Proteins
Quick Notes
- Proteins are polymers of α-amino acids.
- Amino acids contain both –NH2 (basic) and –COOH (acidic) groups.
- Protein structure is modelled as primary, secondary, tertiary, quaternary.
- Two types of protein: fibrous (structural) and globular (functional).
- Denaturation alters protein structure but not primary sequence.
Full Notes
Proteins are large biomolecules made up of amino acids, joined by peptide bonds. They perform a wide range of structural and functional roles in living organisms and are fundamental to life processes.
Amino Acids
Amino acids are organic compounds containing an amino (–NH2) group and a carboxyl (–COOH) group attached to the same carbon (α-carbon).

where R = side chain
The amine (-NH₂) group acts as a base (accepts a H+ ion) and the carboxylic acid (-COOH) group acts as an acid (donates a H+ ion).

Zwitterions: Isoelectric Point
At a specific pH (isoelectric point), amino acids exist as zwitterions.

The zwitterion contains both a positive (–NH3+) and a negative (–COO−) charge but is overall neutral.
They form at a specific pH when the amine (NH2) group accepts a H+ ion and the carboxylic acid (COOH) group loses a H+ ion.
Classification of Amino Acids
Amino acids can be classified based on the number of amino and carboxyl groups:
- Acidic amino acids: have an extra –COOH group.
- Basic amino acids: have an extra –NH2 group.
- Neutral amino acids: have an equal number of –NH2 and –COOH groups.
Also classified based on origin:
- Essential amino acids – Must be obtained through diet.
- Non-essential amino acids – Synthesised in the body.
There are 20 standard amino acids commonly found in proteins.
Structure of Proteins
Proteins are naturally occurring polymers of amino acids linked by peptide bonds (–CONH–).

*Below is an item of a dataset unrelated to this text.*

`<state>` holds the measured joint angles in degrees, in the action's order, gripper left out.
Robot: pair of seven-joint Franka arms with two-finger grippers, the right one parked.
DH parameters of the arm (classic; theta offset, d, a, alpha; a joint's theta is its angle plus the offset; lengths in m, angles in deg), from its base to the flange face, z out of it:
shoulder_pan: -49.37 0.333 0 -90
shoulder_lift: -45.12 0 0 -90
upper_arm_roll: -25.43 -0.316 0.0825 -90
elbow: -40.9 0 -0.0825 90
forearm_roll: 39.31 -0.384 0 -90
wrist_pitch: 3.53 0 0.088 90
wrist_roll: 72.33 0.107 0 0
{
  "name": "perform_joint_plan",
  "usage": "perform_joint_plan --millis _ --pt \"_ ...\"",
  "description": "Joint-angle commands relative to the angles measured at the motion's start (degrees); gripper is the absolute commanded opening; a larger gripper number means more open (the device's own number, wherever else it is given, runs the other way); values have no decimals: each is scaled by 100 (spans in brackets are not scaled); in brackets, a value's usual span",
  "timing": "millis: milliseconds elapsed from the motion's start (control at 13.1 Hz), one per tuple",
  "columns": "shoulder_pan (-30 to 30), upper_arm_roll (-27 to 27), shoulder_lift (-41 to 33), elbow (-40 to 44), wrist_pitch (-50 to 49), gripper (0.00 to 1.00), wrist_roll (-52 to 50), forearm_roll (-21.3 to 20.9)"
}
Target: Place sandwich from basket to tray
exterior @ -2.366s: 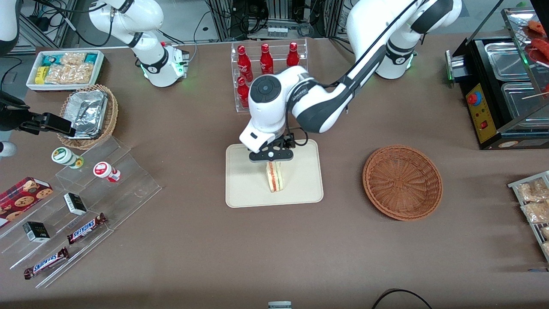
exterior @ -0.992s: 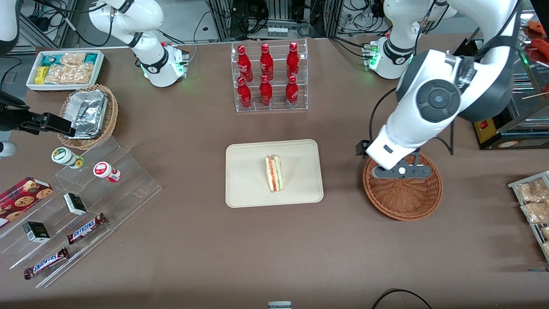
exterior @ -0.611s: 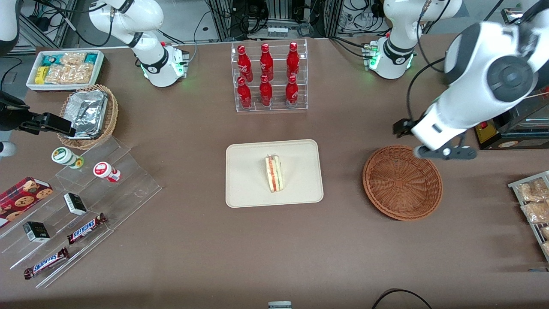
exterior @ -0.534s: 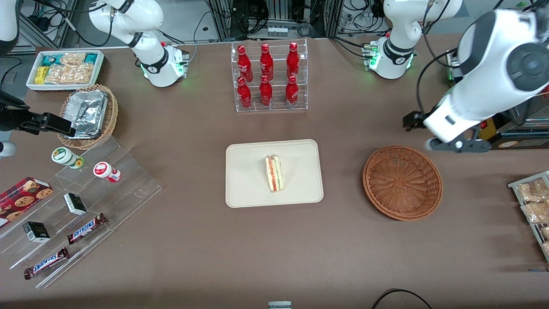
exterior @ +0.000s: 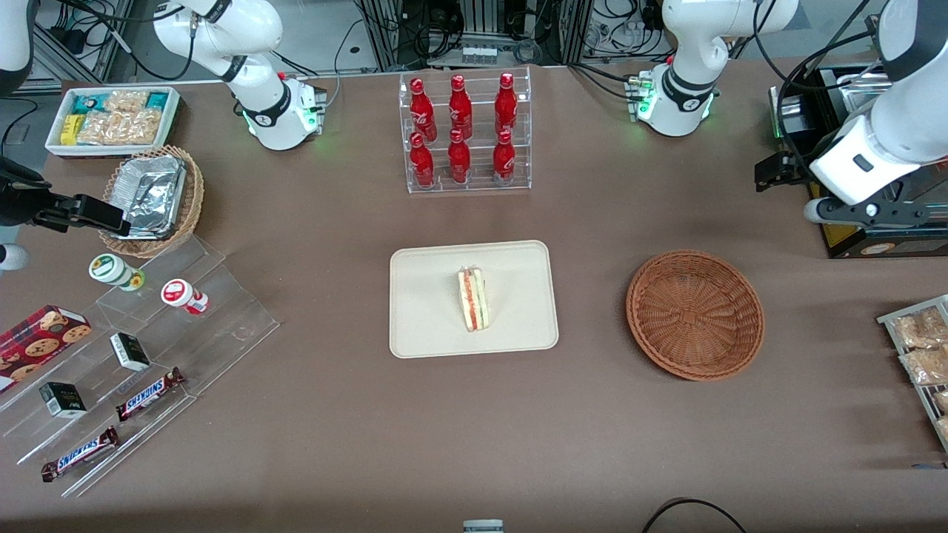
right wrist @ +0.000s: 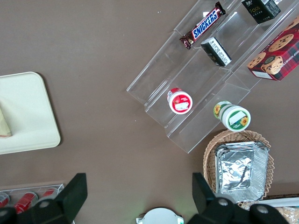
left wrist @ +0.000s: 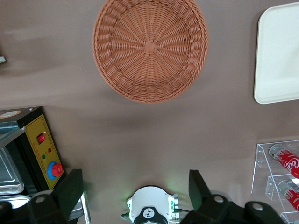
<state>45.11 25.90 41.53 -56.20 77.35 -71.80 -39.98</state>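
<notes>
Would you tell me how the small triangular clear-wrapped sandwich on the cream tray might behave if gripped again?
The sandwich stands on edge on the tray, so a nudge may tip it. Its pale bread probably squashes easily, and the wrap may be slippery. The open gripper hovers high, toward the working arm's end.

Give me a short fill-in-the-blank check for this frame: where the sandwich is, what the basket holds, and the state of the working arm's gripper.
1. The sandwich rests on the ____.
2. The basket holds ____.
3. The fingers of the gripper are ____, with nothing between them.
4. The gripper sits well above the table, toward the ____ arm's end, clear of the tray.

Missing words: tray; nothing; open; working
</notes>
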Motion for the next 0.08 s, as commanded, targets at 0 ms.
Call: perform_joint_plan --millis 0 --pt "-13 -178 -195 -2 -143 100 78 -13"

Peptide bonds form by condensation reactions between amino acids, releasing water:

The process can keep happening between more amino acids, forming a polypeptide chain (polymer).

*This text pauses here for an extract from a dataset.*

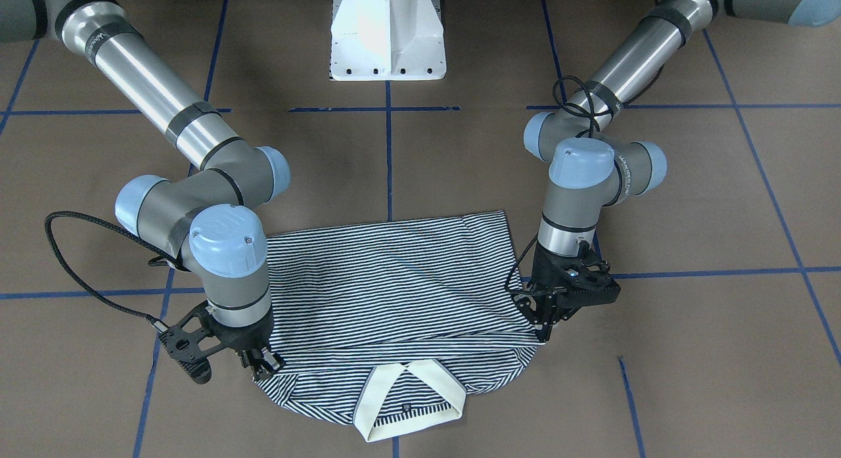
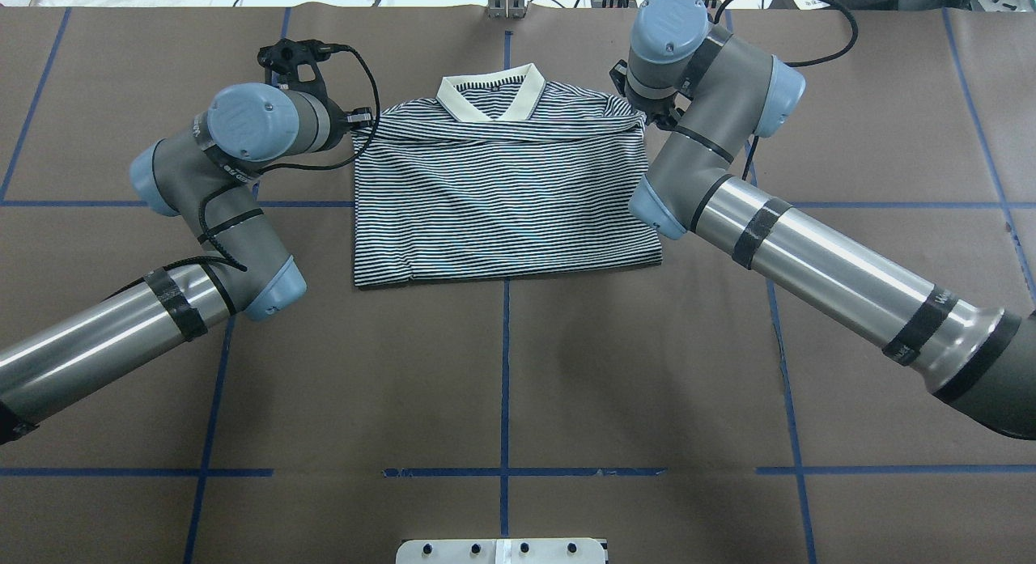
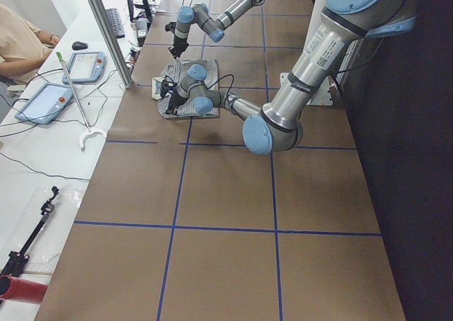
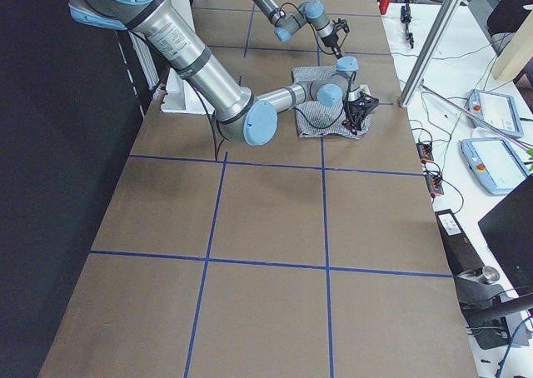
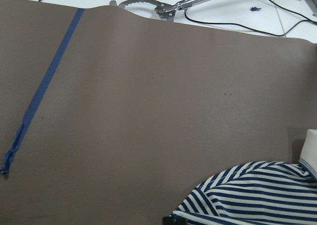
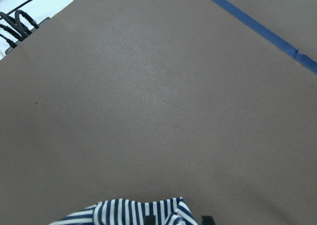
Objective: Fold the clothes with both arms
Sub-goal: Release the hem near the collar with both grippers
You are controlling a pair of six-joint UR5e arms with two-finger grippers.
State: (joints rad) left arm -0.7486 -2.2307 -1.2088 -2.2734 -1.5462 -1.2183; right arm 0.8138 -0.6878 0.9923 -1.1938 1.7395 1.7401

Peptide bonds can be broken apart in hydrolysis reactions. The hydrolysis of proteins (with acid or alkali) releases the amino acids that made up the protein.


The conditions used for hydrolysis determine the form of the amino acids released. If acidic conditions are used, then the amino acids may exist as positively charged ions with the NH2 group accepting a H+ ion to form NH3+. Equally, if alkaline conditions are used, then the carboxylic acid groups may be forced to lose H+ ions and exist as carboxylate ions (COO−).
Types of Protein
Proteins can be fibrous or globular.
Fibrous Proteins
- Linear and thread-like.
- Insoluble in water.
- Provide structural support (e.g., keratin, collagen).
Globular Proteins
- Folded and spherical.
- Soluble in water.
- Functional proteins (e.g., enzymes, hormones, antibodies).
Levels of Protein Structure
Proteins can have very complicated shapes that are difficult to analyse.
To help, we describe the structure of proteins in terms of a Primary, Secondary and Tertiary structure. (Proteins made up of more than one polymer chain also have a quaternary structure).
Primary Structure

- The sequence of amino acids in a polypeptide chain
- Determines the overall structure and function of the protein
Secondary Structure
Folding of the polypeptide due to hydrogen bonding between C=O and N–H bonds from different amino acids in the polymer chain.

The hydrogen bonding can form two shapes or patterns in the protein:

- α-helix – a right handed coil (spiral) structure stabilised by hydrogen bonds.
- β-pleated sheet – strands linked side by side with hydrogen bonds.
Tertiary Structure
3D folding of the protein due to interactions between R groups.

The interactions between different R groups causes the protein to ‘fold’ into complicated shapes, with the final shape between determined by the locations (and type) of amino acids in the chain.

- Hydrogen bonding (between polar groups that can form Hydrogen bonds).
- Disulfide (S–S) bonds (between cysteine residues that contain sulfur (S)).
- Ionic bonds (between charged R groups).
- Hydrophobic interactions (between non-polar R groups).
Quaternary Structure
Association of two or more polypeptide chains.
Example: Haemoglobin (4 subunits)

Denaturation of Proteins
Denaturation is the loss of the biological activity of a protein due to disruption of its conformation and shape.
- Caused by physical or chemical agents (e.g., heat, acids, alcohol, heavy metals).
- Affects secondary, tertiary, and quaternary structures.
- Primary structure remains intact.
Summary
- Proteins are polymers of α-amino acids linked by peptide bonds.
- Amino acids exist as zwitterions at the isoelectric point.
- Protein structures include primary, secondary, tertiary and quaternary levels.
- Fibrous proteins are structural and insoluble while globular proteins are functional and soluble.
- Denaturation changes structure beyond the primary sequence.